Handling oral fluid samples

  • Freeze samples promptly to optimize quality.  Oral fluid samples for same day submission may be chilled and submitted on wet ice.  Maintain the cold chain to preserve sample integrity. 
  • Prepare and handle samples for shipment to the testing laboratory as is required for serum samples, i.e., pack samples with ice packs and absorbent material (to capture spills) in an insulated leak-proof transport container lined with a plastic bag. 

Sampling strategy

  • Prognostic profiling relies on testing oral fluid samples at approximately 2-week intervals for specific pathogens of interest.  To optimize detection of pathogens, sample pens spaced throughout the facility.  Sampling the same pens repeatedly over time provides longitudinal data on the population.
  • Sample size calculations for specific pathogens have not been established.  Field studies showed that sampling 6 pens in 1,100 head wean-finish barns at 2-week intervals detected circulation of PRRSV, PCV2, and SIV.3 

Interpretation of lab results

  • PCR-positive results reflect active circulation of pathogens in the population.  Caution: to avoid false negative results, PCR procedures optimized for serum must be validated for oral fluid samples.  Check with the laboratory prior to submission.
  • A PRRSV ELISA for the detection of antibodies in oral fluids is available through the ISU VDL. 

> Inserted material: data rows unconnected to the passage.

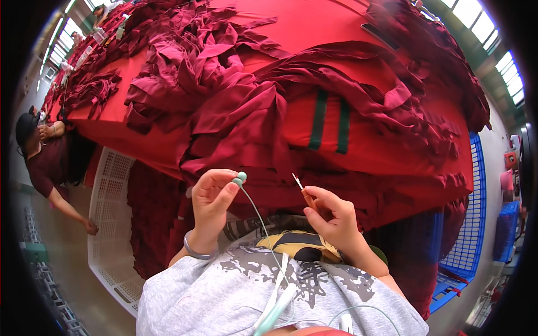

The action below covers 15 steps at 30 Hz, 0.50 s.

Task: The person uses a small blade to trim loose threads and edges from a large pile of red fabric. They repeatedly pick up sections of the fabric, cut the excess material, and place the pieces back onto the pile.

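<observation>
My left hand (212, 200) pinches a pale green earbud (239, 178) between thumb and fingers; its thin cable runs down to my grey printed shirt (269, 291). A silver bangle sits on that wrist. My right hand (332, 215) holds a small thin tool with an orange handle and a pale tip (300, 185), pointing up and left. Both hands hover in front of a table piled with dark red fabric pieces (224, 101). The two hands are a short gap apart.
A red-covered table (314, 28) fills the view, with two dark green straps (330, 120) on it. A white plastic crate (112, 224) stands at lower left, blue crates (476, 213) at right. Another person (47, 162) in dark red stands at far left.
</observation>
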Each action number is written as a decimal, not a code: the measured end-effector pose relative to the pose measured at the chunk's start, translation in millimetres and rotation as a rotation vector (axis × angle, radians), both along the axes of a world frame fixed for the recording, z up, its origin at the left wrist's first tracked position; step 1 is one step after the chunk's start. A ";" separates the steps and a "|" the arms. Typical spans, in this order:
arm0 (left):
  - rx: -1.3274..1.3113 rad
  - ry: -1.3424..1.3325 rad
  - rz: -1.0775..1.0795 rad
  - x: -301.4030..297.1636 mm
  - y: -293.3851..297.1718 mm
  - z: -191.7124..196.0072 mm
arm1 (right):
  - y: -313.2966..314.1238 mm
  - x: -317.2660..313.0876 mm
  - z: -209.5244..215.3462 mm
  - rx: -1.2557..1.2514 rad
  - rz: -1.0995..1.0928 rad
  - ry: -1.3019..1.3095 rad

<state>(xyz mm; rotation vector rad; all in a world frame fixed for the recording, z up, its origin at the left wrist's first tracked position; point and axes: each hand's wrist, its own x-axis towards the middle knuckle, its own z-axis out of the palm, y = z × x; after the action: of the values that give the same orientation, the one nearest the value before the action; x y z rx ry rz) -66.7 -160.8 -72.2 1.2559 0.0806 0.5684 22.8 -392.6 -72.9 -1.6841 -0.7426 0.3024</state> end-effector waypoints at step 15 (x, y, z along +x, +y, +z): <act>-0.021 0.129 -0.124 -3.6 -3.9 -7.4 | -7.9 -0.6 -13.6 -0.031 0.000 0.207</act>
<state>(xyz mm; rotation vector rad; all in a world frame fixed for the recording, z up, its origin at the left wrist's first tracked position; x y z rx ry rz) -70.2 -164.8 -79.5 1.2668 0.1151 0.3787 22.2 -400.5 -86.5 -1.6520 -0.5860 0.4824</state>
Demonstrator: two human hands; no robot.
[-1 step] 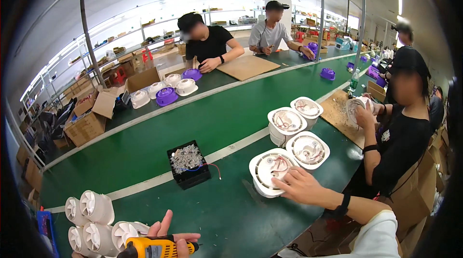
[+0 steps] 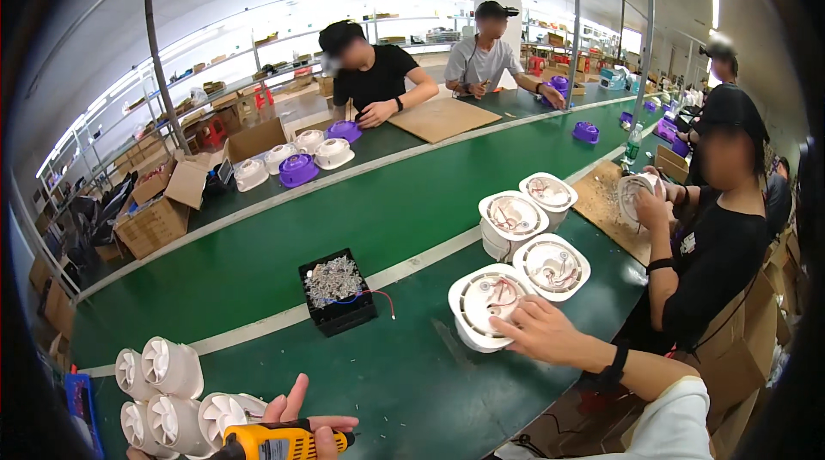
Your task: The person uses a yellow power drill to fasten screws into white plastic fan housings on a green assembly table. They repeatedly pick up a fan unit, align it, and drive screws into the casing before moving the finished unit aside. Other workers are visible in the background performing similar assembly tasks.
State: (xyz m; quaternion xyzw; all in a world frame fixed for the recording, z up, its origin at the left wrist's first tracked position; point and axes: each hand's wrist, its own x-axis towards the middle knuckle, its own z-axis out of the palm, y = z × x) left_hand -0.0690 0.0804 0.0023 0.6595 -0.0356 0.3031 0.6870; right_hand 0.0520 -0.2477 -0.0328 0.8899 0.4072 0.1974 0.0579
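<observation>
Over the green tabletop, your left hand grasps a yellow power tool; your right hand touches a white housing, its fingers' grip unclear.

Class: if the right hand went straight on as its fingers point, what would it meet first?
The nearest white housing, where the right hand seems to rest, though exact contact is unclear.

- A loose white sleeve, creased, its edge near the right elbow.
- A black band wrapped around the right wrist.
- The left hand and the right hand, both bare.
</observation>
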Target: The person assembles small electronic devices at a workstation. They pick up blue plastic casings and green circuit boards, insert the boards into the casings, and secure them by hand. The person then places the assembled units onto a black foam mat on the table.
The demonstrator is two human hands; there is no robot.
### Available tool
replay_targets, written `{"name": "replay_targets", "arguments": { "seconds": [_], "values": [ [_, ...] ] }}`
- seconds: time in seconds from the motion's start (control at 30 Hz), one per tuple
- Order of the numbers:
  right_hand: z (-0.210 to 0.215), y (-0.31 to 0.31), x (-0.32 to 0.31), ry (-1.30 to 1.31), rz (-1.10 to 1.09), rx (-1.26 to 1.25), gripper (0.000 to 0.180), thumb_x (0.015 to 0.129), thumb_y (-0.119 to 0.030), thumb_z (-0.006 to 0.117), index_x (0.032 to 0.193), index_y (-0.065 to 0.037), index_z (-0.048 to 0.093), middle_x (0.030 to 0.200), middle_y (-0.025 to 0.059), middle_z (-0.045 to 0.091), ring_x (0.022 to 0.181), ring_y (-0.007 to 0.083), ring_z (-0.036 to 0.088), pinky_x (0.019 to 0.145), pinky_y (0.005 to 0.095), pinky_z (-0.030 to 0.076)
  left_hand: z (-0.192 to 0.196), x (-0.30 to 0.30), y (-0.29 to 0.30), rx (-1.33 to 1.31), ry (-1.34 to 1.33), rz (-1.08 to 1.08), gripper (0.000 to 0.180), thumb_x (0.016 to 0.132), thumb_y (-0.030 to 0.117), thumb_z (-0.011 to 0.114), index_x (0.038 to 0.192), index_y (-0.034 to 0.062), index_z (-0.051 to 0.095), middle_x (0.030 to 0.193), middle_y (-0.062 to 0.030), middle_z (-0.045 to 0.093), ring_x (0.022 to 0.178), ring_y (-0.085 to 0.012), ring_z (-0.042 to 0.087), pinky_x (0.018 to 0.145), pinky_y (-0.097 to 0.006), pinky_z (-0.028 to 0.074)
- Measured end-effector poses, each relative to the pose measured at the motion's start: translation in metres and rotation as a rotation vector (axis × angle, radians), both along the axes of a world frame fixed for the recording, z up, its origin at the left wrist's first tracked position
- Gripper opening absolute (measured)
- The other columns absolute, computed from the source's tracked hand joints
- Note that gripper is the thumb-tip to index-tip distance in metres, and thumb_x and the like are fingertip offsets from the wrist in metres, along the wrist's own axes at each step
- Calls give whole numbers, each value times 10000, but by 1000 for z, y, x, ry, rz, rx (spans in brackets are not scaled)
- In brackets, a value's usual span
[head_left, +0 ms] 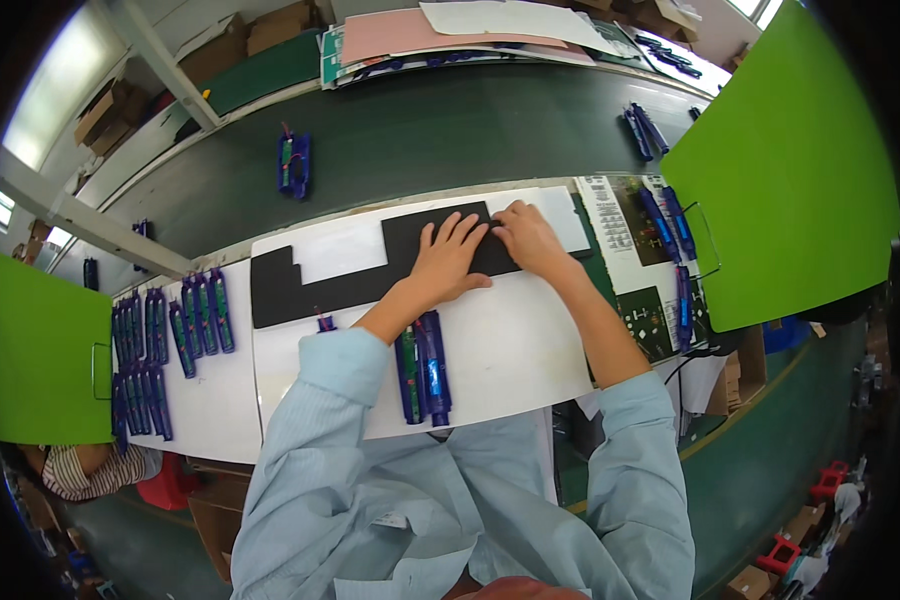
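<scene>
The black sheet is lying on the white tabletop; the left hand, fingers apart, is probably steadying it. The right hand is resting there, fingers curled; whether gripping, I cannot tell

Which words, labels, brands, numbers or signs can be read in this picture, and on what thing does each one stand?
None can be read clearly enough to quote.
Printed sheet under the right-hand blue devices: lines too small and blurred.
Small pale tag on the light-blue clothing: too small to read.
</scene>
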State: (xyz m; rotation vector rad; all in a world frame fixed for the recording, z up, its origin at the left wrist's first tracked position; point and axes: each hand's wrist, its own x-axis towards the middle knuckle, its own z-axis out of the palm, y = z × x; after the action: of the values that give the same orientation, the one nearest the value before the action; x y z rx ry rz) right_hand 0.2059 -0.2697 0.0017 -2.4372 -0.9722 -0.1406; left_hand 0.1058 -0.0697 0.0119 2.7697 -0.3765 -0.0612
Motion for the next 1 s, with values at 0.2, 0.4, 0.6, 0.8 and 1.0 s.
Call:
{"name": "replay_targets", "arguments": {
  "seconds": [0.2,0.4,0.6,0.8,1.0],
  "values": [
    [-6,-11,-2,337,-120,144,217,942,-154,779,1105,-20,729,1108,157,688,1036,335,679,921,439,555,-9,-12,-7,-76,-41,4,968,840,529,842,1635,162,428,1717,-82,356,1618,-321,257,1281,-623,202],
    [-16,-8,-2,424,-215,381,230,908,-163,809,1059,-12,722,953,121,715,856,224,692,799,368,568,-2,-13,-5,-110,-103,6,936,841,506,840,1616,146,459,1701,-94,393,1607,-320,288,1285,-604,218],
    [36,-22,-88,617,-222,610,187,987,-157,771,1110,-25,721,946,-9,632,871,77,571,806,242,495,30,-70,7,-228,-225,78,593,948,369,769,1448,104,594,1503,-106,578,1452,-310,476,1228,-563,259],
    [19,-22,-189,1037,-87,588,137,995,-142,756,1078,-38,722,993,-8,636,915,85,566,859,267,487,62,-233,-1,-291,-222,160,284,905,201,810,1175,134,755,1218,-17,714,1199,-224,619,1152,-517,288],
    [27,10,-221,921,6,493,122,979,-129,767,1059,-47,726,1029,35,594,916,130,564,856,286,484,21,-285,-22,-207,-241,211,423,838,171,853,1249,160,755,1274,26,707,1227,-184,607,1171,-522,264]
  ]
}}
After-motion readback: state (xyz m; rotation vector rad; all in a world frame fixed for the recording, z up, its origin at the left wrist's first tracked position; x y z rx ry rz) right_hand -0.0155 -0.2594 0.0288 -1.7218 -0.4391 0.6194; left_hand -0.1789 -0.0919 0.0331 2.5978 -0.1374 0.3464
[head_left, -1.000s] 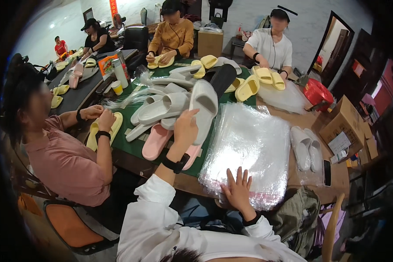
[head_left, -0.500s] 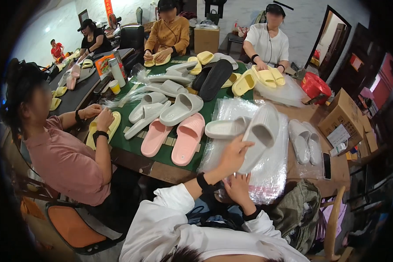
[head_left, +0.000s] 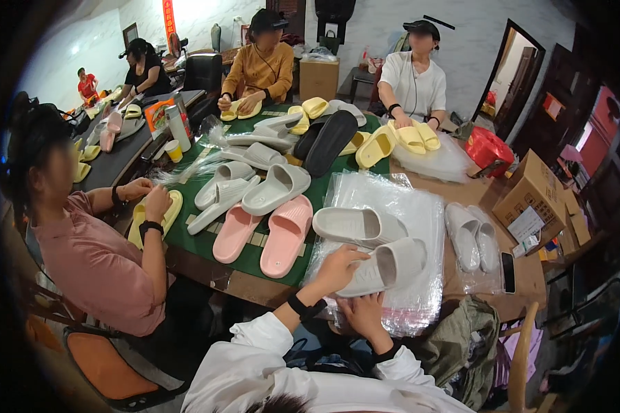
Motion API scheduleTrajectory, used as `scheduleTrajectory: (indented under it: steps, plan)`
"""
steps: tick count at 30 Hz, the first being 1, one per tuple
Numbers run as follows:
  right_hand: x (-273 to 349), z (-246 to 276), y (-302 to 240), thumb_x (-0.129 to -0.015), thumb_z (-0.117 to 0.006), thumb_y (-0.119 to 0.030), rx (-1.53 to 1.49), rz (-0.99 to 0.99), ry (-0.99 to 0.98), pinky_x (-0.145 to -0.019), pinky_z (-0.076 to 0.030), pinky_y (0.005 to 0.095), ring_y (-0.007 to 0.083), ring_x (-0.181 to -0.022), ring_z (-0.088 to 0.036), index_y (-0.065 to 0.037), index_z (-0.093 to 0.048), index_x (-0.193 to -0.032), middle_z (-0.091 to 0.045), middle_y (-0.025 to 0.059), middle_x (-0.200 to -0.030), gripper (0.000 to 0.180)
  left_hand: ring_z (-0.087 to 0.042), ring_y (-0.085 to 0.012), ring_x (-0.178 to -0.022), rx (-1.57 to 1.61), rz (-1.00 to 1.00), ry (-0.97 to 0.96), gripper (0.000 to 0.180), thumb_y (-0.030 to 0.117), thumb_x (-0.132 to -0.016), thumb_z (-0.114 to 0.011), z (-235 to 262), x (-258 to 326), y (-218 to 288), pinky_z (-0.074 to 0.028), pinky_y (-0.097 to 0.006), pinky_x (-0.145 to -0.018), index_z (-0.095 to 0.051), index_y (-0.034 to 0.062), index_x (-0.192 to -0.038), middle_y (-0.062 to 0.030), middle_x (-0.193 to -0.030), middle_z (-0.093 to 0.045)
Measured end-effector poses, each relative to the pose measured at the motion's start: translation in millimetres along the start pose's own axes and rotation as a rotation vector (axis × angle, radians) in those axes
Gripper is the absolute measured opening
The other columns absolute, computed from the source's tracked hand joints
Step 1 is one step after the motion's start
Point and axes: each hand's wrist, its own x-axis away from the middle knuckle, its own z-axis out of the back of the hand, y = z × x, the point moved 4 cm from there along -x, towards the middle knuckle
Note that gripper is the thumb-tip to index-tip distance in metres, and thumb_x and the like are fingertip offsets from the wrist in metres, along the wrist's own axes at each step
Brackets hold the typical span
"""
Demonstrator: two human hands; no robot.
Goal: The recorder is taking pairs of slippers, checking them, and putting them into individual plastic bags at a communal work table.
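Two grey slide sandals lie side by side on a stack of clear plastic bags (head_left: 420,303) in front of me. My left hand (head_left: 339,270) is at the heel end of the nearer grey slide (head_left: 406,260), fingers closed at its edge. The farther grey slide (head_left: 351,224) lies just beyond it, with no hand on it. Close to the stack's near edge, my right hand (head_left: 365,313) rests by the side of the nearer slide, fingers apart and nothing seen held. Pink slides (head_left: 287,237) stand left of the stack.
Grey slides (head_left: 277,189) and a black slide (head_left: 332,138) crowd the green mat (head_left: 186,234). A bagged grey pair (head_left: 465,234), a phone (head_left: 508,273) and a cardboard box (head_left: 530,193) are on the right. Co-workers handle yellow slides at left and across the table.
My left hand has lowered the upright-tilted grey slide onto the bag stack, beside the other one. My right hand stays near the stack's edge. The view has shifted slightly.
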Motion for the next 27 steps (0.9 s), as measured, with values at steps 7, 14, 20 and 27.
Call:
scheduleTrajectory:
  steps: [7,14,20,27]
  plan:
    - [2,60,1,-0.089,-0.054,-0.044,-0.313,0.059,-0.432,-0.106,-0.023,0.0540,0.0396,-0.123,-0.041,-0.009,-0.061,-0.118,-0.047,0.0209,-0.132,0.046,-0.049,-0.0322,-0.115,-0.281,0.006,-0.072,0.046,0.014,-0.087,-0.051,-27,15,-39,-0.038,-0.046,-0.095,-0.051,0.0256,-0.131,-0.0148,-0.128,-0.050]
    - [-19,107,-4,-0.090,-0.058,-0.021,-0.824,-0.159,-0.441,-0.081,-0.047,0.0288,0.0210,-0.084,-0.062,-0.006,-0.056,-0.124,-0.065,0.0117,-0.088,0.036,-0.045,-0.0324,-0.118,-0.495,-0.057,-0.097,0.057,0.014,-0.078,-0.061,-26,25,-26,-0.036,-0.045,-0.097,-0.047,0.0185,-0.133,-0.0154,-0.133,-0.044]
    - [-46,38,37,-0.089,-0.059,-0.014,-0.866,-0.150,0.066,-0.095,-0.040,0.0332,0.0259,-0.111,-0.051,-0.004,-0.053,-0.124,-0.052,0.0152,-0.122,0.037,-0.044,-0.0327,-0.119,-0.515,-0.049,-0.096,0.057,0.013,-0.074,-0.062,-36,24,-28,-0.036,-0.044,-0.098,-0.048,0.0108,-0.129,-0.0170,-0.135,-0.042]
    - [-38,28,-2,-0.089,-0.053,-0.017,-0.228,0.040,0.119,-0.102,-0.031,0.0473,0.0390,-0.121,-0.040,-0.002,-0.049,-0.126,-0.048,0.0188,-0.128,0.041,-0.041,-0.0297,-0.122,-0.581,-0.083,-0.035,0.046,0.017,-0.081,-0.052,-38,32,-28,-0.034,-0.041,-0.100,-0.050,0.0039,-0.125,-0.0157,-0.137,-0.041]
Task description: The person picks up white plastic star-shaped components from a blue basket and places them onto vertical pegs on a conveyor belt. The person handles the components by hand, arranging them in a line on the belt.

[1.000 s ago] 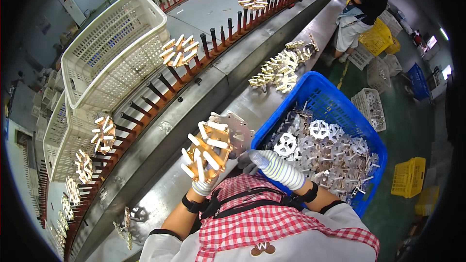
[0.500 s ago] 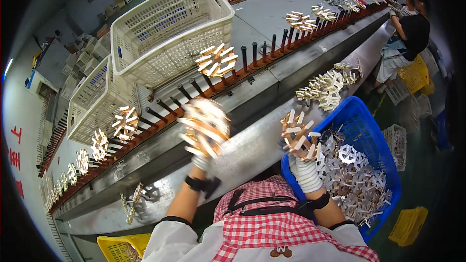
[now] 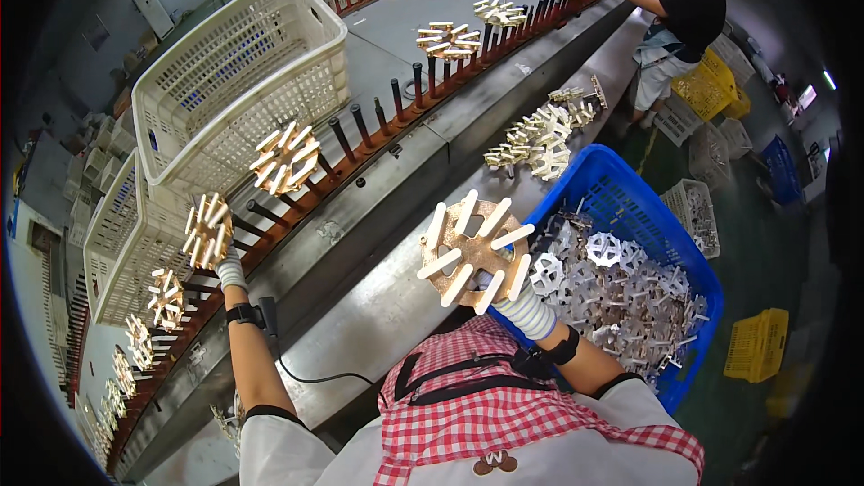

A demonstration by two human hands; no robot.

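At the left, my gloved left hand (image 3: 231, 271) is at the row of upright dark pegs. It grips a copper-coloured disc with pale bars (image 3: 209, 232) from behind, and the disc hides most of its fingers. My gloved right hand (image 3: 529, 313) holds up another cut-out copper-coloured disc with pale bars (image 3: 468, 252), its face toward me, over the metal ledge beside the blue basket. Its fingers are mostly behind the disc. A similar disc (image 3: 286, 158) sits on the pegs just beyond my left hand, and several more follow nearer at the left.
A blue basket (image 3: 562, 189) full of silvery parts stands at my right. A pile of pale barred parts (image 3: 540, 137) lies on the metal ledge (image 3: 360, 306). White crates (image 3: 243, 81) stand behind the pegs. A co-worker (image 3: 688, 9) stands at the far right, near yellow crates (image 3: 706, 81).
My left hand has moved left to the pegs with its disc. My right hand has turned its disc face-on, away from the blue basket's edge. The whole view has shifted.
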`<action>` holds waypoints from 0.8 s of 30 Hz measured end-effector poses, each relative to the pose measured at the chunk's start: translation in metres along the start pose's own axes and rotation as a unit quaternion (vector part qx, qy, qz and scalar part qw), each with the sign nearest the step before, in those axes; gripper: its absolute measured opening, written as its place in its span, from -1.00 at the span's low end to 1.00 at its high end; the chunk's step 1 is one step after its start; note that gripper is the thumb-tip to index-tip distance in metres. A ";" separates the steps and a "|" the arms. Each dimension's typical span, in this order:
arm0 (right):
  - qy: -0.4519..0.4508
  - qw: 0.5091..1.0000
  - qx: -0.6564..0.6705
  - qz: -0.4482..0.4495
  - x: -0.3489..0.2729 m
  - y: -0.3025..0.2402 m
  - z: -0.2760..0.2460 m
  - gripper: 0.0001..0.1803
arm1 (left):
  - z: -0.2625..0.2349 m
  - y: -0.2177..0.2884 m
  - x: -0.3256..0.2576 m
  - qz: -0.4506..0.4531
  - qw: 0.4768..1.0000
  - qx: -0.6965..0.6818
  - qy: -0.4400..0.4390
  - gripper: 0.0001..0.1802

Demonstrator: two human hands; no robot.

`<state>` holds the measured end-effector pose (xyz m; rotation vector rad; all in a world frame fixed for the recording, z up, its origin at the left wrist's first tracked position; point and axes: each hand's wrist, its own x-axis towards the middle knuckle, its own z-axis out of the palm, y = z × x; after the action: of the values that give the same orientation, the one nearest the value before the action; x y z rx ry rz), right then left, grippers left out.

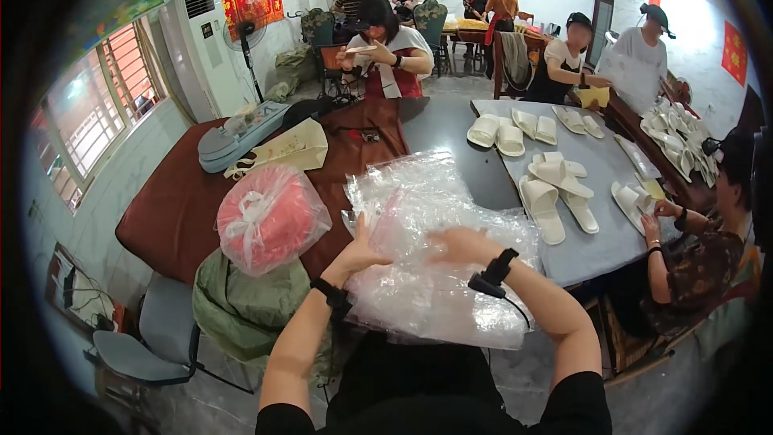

Trouble-shooting oral fluid collection

  • Do not pool oral fluid samples. 
  • Cotton rope is usually unavailable at local stores, but can be purchased through the Internet.  Other materials, especially synthetic materials, do not have the absorbency of cotton.
  • Pigs are occasionally reluctant to approach the rope for the first collection.  Reluctant pigs can be trained by throwing a length of rope in the pen for them to play with or by flavoring practice ropes with sugar solution.  Once accustomed to the rope, pigs look forward to the next collection.
  • Pigs are more active in the morning.  Afternoon collections may require more time.
  • Dirty samples are often an indication that the rope was too long.  Hang rope at pig shoulder height.
  • Pigs are attracted to the rope because it is something new.  Remove all ropes after each sampling to keep their interest in future collections.  Discard rope after use; never re-use. 

References cited

1.  Prickett J, Simer R, Christopher-Hennings J, et al.  2008a.  Detection of porcine reproductive and respiratory syndrome virus infection in porcine oral fluid samples:  A longitudinal study under experimental conditions.  J Vet Diagn Invest 20:156-163.

2.  Prickett J, Simer R, Yoon K-J, et al.  2008b.  Oral-fluid samples for surveillance of commercial growing pigs for porcine reproductive and respiratory syndrome virus and porcine circovirus type 2 infections.  J Swine Health Prod 16(2):86-91.

3.  Hoffman P, Prickett J, Zimmerman J, et al.  2008.  Implementation and validation of swine oral fluid collection in a commercial system.  Proceedings of the 38th Annual Meeting of the American Association of Swine Veterinarians.  San Diego, California, pp. 301-302.